* _EXERCISE INSTRUCTIONS_: If a line in the data below holds the word "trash", copy it.
::::::::
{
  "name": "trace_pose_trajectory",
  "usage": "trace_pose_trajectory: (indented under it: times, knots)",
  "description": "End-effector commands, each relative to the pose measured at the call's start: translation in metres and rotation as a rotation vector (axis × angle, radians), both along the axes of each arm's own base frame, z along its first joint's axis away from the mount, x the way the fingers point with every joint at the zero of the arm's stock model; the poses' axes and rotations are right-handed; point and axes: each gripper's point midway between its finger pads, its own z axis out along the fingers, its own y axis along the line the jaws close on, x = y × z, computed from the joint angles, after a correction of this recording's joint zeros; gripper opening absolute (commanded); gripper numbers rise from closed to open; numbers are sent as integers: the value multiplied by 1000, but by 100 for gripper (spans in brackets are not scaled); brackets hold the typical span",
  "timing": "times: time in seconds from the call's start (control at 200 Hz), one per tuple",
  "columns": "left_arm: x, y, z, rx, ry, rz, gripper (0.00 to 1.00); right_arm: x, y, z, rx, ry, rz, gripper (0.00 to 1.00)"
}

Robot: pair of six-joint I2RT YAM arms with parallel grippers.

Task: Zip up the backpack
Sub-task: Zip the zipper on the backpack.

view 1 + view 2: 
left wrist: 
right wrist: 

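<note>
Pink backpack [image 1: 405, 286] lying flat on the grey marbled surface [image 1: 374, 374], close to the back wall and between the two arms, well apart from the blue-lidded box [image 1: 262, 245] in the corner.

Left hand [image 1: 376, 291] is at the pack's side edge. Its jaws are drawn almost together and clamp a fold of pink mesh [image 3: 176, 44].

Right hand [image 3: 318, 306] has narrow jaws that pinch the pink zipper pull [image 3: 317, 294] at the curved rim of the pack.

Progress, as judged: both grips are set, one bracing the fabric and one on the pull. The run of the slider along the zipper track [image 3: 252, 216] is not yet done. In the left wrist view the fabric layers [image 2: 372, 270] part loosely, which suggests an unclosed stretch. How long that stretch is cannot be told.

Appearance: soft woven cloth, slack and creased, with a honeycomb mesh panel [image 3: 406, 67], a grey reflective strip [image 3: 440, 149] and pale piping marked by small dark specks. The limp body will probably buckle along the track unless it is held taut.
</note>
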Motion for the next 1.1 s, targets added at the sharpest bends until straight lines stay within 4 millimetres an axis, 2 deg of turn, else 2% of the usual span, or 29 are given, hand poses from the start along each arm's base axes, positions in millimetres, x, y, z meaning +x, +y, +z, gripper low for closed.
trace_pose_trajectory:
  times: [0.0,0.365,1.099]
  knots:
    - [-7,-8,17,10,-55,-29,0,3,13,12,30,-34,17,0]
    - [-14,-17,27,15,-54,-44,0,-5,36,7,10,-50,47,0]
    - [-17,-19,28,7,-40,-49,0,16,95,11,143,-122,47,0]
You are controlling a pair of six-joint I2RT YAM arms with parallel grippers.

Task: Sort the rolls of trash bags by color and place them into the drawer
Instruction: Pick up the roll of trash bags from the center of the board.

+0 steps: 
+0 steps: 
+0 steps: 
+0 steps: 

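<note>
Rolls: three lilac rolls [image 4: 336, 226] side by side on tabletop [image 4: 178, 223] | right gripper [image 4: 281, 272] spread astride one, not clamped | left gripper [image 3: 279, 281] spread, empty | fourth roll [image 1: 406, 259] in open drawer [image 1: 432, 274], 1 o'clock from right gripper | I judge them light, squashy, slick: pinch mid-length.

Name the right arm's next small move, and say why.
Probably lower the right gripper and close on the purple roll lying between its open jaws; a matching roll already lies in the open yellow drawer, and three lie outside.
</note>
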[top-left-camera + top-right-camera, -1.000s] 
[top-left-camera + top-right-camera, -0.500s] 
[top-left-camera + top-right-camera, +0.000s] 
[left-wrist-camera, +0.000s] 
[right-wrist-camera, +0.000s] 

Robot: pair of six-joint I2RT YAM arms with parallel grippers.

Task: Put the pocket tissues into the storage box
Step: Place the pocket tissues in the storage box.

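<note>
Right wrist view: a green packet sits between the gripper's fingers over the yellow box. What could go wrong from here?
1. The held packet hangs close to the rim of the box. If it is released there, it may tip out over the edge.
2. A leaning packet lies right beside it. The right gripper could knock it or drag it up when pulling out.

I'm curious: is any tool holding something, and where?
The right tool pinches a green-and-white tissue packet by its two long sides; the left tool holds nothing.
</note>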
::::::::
* _ANSWER FOR THIS EXERCISE_:
Task: Sort the rolls of trash bags by color and place them into the drawer
Instruction: Pick up the roll of trash bags from the center of the board.

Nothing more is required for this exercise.